The word "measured" occurs in some of the lines below; copy each of those lines.
(Source information Opens)
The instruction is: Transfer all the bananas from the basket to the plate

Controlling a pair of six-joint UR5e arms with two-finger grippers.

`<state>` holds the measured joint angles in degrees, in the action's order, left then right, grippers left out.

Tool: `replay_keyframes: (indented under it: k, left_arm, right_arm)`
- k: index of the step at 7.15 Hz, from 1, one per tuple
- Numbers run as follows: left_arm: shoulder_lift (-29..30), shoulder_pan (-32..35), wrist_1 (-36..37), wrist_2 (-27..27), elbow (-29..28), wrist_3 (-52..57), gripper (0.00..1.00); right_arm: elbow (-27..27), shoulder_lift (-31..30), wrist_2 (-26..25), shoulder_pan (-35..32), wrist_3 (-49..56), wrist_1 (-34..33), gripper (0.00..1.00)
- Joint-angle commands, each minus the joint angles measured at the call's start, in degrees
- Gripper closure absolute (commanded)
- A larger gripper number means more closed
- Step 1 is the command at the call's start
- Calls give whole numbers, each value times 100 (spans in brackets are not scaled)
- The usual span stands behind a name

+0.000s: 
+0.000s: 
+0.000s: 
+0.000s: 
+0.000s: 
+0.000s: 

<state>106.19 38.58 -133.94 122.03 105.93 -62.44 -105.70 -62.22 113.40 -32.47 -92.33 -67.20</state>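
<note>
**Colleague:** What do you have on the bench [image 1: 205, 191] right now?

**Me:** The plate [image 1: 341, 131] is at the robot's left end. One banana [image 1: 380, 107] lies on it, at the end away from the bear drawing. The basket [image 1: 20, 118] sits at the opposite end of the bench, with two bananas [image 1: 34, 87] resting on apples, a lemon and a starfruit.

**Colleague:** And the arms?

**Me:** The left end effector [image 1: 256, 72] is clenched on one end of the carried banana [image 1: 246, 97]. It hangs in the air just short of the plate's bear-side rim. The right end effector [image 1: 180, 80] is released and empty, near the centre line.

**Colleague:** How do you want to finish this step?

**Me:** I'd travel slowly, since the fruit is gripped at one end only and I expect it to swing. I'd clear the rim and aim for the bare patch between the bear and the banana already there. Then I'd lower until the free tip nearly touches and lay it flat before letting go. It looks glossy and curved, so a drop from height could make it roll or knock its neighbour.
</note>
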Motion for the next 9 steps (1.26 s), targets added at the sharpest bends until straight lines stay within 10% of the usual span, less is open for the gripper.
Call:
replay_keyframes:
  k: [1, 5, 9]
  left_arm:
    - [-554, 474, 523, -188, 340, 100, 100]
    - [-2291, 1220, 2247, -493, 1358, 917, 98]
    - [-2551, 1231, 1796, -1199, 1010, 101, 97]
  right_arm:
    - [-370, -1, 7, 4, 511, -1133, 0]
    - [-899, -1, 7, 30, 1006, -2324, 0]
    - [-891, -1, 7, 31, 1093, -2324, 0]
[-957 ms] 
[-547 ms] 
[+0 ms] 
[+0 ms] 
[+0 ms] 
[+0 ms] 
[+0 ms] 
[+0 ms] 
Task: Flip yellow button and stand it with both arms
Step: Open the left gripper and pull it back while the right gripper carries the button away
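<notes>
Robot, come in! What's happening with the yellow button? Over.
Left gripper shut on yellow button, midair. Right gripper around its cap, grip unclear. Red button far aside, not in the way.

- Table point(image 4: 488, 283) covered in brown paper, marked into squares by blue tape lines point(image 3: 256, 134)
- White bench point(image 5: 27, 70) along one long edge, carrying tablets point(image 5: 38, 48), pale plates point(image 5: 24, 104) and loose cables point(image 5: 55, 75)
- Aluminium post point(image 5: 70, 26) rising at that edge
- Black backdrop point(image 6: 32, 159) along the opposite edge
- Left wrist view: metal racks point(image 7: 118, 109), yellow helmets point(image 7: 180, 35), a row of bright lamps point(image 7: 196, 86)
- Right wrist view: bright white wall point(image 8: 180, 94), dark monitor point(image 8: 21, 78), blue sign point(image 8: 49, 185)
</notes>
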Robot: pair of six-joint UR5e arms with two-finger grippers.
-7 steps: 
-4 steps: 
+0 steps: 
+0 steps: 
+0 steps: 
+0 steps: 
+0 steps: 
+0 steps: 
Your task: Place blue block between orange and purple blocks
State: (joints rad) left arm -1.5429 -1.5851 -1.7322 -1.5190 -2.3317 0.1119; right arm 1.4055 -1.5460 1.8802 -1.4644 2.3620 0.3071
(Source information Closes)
• Answer area:
`<state>` holds the measured joint angles in degrees, in the action's order, left then right, grippers left out.
- Joint-angle commands, each minus the joint angles measured at the call's start, in degrees

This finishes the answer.